## Your goal
For the entries below, the result should be an exact transcription of the lines from the one with "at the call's" up to and including the one with "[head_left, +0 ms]", and only those.

## Records for this exercise

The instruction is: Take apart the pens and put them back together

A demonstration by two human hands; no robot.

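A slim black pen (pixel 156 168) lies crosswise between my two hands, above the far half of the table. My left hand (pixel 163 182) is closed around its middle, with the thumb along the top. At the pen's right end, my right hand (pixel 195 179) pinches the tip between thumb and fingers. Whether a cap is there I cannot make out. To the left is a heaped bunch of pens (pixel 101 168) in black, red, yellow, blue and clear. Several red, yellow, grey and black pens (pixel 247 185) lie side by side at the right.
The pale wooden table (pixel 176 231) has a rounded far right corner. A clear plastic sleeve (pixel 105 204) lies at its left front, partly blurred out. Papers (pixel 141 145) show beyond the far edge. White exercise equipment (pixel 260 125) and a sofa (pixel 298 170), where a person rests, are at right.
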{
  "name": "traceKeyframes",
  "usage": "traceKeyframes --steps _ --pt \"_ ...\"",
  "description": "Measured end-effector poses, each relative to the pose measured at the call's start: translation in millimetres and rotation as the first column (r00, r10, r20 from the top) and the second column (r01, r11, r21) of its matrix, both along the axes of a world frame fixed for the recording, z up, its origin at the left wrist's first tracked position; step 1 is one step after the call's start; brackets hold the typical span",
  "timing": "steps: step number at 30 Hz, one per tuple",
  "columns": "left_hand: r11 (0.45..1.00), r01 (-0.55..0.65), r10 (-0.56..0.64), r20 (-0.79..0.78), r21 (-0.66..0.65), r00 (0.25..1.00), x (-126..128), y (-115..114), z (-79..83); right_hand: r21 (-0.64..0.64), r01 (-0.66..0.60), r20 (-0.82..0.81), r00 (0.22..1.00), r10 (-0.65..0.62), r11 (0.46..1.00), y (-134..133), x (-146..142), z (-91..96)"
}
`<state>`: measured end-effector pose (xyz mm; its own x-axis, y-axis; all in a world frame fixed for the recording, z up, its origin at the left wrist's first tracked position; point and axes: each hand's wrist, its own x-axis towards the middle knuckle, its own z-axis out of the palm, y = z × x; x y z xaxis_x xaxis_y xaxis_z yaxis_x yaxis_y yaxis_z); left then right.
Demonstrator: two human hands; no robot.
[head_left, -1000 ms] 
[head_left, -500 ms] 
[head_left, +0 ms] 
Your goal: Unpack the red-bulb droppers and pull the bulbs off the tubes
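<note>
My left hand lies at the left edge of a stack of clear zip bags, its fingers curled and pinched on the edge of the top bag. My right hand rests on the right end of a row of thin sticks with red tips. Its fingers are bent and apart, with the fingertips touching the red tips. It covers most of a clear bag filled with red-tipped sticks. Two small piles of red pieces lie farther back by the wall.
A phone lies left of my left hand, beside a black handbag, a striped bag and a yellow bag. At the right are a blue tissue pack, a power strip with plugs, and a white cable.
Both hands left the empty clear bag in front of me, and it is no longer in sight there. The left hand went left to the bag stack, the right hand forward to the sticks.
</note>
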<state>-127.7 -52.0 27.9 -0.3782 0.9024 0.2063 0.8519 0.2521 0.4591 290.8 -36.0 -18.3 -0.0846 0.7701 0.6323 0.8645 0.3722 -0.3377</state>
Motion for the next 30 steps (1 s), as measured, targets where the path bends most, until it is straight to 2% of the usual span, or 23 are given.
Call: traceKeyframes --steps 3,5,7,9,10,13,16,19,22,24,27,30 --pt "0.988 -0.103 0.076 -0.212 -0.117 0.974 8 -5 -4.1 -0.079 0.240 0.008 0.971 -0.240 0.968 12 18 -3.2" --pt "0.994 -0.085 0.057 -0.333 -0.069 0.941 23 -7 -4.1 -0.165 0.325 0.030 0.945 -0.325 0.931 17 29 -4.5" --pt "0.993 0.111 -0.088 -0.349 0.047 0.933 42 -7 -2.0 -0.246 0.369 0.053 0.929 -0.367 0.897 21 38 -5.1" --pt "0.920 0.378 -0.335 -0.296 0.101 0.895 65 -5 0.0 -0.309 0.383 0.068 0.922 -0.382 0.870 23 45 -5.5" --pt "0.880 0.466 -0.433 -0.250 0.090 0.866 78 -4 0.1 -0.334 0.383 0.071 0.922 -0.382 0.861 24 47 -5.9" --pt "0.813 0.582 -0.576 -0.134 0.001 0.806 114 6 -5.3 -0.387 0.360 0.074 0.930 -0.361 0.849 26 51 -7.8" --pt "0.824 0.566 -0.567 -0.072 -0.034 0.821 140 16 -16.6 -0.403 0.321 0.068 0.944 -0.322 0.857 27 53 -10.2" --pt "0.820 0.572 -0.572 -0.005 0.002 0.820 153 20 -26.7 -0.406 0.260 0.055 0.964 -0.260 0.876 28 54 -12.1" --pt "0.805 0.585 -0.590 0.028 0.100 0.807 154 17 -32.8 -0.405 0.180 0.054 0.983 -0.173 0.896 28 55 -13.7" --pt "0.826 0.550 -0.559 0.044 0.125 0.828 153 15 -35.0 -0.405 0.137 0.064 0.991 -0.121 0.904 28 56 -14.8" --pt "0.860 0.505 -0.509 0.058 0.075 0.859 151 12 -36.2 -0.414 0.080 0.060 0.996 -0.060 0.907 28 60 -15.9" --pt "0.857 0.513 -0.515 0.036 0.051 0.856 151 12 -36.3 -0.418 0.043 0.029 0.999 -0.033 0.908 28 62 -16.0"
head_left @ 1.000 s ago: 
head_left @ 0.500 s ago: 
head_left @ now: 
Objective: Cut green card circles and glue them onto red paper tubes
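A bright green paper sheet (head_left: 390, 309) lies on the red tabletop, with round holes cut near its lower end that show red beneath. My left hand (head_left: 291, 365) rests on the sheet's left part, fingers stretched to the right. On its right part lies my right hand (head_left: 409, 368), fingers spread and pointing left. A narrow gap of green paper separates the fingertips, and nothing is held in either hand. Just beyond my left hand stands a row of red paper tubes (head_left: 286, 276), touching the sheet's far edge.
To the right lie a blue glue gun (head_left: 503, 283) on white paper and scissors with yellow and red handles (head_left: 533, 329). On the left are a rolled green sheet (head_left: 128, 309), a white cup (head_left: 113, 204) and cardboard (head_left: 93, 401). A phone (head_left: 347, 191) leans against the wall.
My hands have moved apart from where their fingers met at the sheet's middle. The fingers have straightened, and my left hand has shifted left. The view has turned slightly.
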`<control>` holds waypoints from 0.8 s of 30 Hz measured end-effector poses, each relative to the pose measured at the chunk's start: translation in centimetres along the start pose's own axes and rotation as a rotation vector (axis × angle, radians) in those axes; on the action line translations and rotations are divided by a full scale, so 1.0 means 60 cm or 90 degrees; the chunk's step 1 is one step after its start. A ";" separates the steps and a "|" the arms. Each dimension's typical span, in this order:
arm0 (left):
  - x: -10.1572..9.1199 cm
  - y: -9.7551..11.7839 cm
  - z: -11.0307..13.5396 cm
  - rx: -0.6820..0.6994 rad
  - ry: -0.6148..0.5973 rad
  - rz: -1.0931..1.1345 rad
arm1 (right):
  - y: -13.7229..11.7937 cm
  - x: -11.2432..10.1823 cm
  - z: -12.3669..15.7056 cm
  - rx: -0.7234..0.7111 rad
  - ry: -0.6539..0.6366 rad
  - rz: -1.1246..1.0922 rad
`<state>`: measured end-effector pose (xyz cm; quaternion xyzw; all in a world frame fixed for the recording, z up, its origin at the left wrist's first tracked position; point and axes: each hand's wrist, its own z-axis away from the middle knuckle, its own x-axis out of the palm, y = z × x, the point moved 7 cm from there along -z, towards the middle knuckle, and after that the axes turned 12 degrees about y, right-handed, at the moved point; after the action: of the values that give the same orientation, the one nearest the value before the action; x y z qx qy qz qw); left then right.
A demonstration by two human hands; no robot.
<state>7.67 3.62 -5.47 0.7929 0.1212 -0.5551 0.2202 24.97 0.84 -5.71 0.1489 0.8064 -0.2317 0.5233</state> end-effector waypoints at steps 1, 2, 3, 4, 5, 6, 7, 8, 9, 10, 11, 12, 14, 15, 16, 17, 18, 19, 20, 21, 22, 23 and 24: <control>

## Expected output
  "description": "Measured end-effector poses, each relative to the pose measured at the call's start: translation in millimetres and rotation as the first column (r00, r10, r20 from the top) and the second column (r01, r11, r21) of its matrix, both along the axes of a world frame fixed for the recording, z up, its origin at the left wrist's first tracked position; step 1 is one step after the call's start; brackets hold the typical span",
  "timing": "steps: step number at 30 Hz, one per tuple",
  "columns": "left_hand: r11 (0.45..1.00), r01 (-0.55..0.65), r10 (-0.56..0.64), r20 (-0.79..0.78), r21 (-0.66..0.65), r00 (0.25..1.00), x (-126..128), y (-115..114), z (-79..83); right_hand: r21 (-0.64..0.64), r01 (-0.66..0.60), r20 (-0.82..0.81), r00 (0.22..1.00), r10 (-0.65..0.62), r11 (0.46..1.00), y (-134..133), x (-146..142), z (-91..96)"
}
`<state>`: measured end-effector pose (xyz mm; its own x-axis, y-axis; all in a world frame fixed for the recording, z up, its origin at the left wrist's first tracked position; point and axes: each hand's wrist, its own x-axis towards the middle knuckle, its own z-axis out of the palm, y = z × x; x y z xaxis_x xaxis_y xaxis_z yaxis_x yaxis_y yaxis_z); left then right.
Demonstrator: two human hands; no robot.
[head_left, -1000 ms] 
[head_left, -500 ms] 
[head_left, +0 ms] 

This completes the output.